Armed with lefty-power with a mind for counter-punching - she watches Petra Kvitova, Angelique Kerber, and Simona Halep to learn how to hone her game - Haddad Maia says the key to her rise has been mental.

"I played two challengers last year and I won two in a row," Haddad Maia said. "I said ok, if I can win these two challengers, that's 10 matches in a row. I can win these matches. I played very good tournaments. I played Stosur, Errani, Vesnina - all very good players. I was getting confidence and believing in myself every day.

The Sao Paulo native also cites her ongoing study of meditation via the Self Realization Fellowship. "I have homework and I practice every day in the morning, 30 minutes before breakfast. I have some exercises for the mind, for breathing. I started one year ago and now I have the results."

Haddad Maia's emphasis on the mental side of things comes as no surprise. She says if she wasn't a tennis player she would be an engineer because of her love of math and physics. She has kept her mind active by taking online courses in business.

Haddad Maia's sporting background is diverse. Her mother was a tennis teacher at her sports school. "I was studying and when I was finished I would go to the club with her," she said. "I also did swimming, soccer until I was 12 years old, and judo. I studied inside a club. It was like a university for kids. For me it was very important to grow up in sports, to have the feeling of playing a lot of sports.

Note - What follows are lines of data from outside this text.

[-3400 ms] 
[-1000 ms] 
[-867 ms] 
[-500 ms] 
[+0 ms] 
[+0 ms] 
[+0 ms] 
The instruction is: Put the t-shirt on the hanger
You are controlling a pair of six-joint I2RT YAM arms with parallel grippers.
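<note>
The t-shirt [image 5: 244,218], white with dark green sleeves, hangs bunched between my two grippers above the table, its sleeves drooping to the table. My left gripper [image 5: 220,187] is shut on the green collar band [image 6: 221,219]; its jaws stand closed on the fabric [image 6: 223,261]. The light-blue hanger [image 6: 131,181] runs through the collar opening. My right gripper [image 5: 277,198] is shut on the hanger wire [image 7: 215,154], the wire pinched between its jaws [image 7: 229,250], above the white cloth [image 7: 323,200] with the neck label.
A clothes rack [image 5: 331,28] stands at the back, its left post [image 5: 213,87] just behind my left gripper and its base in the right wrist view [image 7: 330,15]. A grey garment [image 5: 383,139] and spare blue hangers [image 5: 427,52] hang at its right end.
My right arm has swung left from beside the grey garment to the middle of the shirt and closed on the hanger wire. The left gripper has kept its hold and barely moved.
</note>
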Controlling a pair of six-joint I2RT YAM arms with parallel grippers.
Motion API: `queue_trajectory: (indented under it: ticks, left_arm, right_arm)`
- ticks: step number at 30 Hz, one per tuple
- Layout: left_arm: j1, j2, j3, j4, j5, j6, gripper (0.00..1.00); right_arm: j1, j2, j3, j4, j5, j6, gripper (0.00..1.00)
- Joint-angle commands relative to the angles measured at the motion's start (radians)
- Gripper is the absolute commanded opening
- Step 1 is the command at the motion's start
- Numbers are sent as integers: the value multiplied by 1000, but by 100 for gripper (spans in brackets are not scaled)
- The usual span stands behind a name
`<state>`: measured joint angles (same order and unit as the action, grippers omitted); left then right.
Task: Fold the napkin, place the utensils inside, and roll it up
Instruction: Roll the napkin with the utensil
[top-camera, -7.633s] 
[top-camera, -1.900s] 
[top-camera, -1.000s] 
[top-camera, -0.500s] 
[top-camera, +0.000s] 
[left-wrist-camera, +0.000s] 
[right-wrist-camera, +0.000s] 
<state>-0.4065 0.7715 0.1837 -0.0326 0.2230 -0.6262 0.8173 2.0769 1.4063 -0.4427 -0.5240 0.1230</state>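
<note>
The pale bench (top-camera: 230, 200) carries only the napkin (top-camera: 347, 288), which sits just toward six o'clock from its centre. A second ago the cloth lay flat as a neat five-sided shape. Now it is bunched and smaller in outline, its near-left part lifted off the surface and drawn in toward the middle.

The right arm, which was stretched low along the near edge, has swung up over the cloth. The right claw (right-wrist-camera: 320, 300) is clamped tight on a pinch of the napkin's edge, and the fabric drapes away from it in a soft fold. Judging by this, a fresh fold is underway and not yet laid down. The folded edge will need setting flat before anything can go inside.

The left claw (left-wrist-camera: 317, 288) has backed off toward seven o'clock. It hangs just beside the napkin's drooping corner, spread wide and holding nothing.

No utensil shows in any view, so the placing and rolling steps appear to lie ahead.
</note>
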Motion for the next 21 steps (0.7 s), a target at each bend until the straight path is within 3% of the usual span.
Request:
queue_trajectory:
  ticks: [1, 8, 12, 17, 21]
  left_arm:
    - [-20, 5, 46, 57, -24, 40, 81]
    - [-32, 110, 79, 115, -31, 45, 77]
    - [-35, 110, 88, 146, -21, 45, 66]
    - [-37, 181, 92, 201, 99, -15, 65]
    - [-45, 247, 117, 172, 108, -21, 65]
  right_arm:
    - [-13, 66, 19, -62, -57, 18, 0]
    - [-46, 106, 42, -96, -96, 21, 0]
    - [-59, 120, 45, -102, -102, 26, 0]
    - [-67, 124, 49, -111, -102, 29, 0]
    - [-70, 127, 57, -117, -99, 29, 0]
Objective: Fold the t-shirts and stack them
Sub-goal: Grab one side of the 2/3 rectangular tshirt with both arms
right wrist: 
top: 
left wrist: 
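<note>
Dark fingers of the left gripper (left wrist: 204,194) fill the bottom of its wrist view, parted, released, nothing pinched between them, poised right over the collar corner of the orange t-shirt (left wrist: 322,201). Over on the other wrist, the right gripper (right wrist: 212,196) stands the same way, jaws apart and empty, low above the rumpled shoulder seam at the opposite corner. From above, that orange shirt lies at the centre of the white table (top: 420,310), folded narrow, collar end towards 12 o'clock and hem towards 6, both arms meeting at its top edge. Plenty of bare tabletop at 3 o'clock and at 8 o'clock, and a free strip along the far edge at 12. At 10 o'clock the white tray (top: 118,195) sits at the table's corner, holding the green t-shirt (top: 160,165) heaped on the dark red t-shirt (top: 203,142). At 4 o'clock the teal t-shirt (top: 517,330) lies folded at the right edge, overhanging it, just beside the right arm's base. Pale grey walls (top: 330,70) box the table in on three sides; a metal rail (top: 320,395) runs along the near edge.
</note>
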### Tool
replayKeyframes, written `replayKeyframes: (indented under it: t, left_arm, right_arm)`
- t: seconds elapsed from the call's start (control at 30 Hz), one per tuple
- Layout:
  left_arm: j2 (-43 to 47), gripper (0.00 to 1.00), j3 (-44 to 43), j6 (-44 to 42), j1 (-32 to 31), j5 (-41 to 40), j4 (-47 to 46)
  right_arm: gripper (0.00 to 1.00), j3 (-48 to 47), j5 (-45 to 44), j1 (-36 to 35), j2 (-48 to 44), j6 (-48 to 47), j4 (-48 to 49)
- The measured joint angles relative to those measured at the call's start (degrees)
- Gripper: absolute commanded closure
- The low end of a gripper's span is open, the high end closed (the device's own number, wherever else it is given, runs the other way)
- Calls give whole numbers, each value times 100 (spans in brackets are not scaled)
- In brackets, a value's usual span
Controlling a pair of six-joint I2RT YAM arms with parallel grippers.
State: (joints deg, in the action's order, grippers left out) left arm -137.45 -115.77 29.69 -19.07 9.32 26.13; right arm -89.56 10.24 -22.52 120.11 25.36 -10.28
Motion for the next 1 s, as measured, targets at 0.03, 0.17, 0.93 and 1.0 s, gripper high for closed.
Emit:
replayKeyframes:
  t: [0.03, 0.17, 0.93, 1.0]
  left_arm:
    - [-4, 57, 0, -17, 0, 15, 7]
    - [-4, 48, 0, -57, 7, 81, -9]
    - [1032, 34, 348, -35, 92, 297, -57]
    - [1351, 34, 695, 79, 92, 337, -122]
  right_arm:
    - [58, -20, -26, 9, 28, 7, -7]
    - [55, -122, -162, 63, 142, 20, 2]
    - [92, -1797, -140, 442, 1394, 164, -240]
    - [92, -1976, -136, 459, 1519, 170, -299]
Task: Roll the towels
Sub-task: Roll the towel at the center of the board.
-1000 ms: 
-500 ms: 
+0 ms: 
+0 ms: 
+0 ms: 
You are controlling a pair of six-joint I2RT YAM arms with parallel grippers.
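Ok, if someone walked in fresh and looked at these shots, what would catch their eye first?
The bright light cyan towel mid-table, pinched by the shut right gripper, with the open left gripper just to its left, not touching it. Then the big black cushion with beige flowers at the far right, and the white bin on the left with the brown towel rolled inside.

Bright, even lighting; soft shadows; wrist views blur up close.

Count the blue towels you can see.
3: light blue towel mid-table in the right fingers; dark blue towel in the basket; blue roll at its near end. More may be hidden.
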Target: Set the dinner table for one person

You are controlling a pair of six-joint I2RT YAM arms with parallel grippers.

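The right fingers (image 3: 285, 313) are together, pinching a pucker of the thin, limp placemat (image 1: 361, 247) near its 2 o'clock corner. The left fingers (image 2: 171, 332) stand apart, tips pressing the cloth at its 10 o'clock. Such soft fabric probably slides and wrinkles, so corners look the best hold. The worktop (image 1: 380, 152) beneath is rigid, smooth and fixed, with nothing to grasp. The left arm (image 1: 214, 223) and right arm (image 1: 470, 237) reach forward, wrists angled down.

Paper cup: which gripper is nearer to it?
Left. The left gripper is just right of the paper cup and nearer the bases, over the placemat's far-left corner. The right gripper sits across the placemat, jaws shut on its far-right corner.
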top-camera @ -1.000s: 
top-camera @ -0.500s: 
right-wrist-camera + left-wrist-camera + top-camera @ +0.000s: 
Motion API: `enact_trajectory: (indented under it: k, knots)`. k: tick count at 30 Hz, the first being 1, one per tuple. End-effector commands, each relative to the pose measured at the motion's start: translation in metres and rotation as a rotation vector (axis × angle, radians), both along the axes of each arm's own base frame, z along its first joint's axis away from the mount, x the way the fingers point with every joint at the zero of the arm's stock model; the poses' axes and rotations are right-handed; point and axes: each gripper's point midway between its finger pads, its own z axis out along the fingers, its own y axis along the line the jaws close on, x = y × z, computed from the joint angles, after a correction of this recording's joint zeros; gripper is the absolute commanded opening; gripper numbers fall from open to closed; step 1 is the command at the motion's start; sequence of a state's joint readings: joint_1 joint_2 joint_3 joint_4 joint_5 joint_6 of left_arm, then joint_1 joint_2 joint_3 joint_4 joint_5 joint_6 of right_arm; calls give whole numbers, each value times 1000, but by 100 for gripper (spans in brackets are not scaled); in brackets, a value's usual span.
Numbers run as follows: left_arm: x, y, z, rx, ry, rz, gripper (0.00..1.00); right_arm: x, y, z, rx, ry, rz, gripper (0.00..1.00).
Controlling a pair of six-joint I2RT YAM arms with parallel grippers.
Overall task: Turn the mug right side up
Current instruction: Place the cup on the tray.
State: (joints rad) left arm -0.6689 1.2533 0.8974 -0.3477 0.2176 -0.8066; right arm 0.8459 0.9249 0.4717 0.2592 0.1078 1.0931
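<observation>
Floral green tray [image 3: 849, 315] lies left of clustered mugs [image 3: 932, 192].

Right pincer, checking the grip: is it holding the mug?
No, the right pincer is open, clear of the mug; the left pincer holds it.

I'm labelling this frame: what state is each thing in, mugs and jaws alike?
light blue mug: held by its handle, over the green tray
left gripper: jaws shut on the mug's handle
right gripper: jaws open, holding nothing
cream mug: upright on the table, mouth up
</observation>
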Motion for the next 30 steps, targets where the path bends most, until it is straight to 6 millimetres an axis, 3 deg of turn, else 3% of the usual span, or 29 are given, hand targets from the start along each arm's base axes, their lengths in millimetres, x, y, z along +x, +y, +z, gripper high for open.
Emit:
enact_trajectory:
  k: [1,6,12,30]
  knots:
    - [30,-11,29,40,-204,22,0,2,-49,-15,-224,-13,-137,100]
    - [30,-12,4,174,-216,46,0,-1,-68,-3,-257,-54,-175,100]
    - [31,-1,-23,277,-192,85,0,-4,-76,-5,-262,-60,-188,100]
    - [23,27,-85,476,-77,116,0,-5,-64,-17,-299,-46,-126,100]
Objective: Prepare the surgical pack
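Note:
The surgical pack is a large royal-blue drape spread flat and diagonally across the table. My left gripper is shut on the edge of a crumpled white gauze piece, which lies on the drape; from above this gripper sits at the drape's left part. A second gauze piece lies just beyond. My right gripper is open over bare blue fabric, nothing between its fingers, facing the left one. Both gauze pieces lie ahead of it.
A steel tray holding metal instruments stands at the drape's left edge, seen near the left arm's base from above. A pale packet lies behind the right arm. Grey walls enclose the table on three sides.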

"In Brazil we just play soccer on grass! For us it's a little bit difficult. Also we can't slide on grass. For us it's a little bit dangerous. But for me it's the most beautiful. The people who come here in London are very passionate about tennis. So it's very special to play on grass."

"Tennis for me was always my goal. I remember when I had to choose I was practicing three times a week tennis and two for soccer. Then Saturdays I would play tennis and then slowly I left soccer for tennis.

"When I was 14 I moved from Sao Paulo to Santa Catarina. I was alone. I left my family, my friends, the school that I studied all my life. It was difficult for me because I was in an apartment and I would go to school, practice, and then at 7pm I would have to cook and wash my clothes.

"It was a very good experience for me. At this age I had in my mind that I wanted to be a professional tennis player."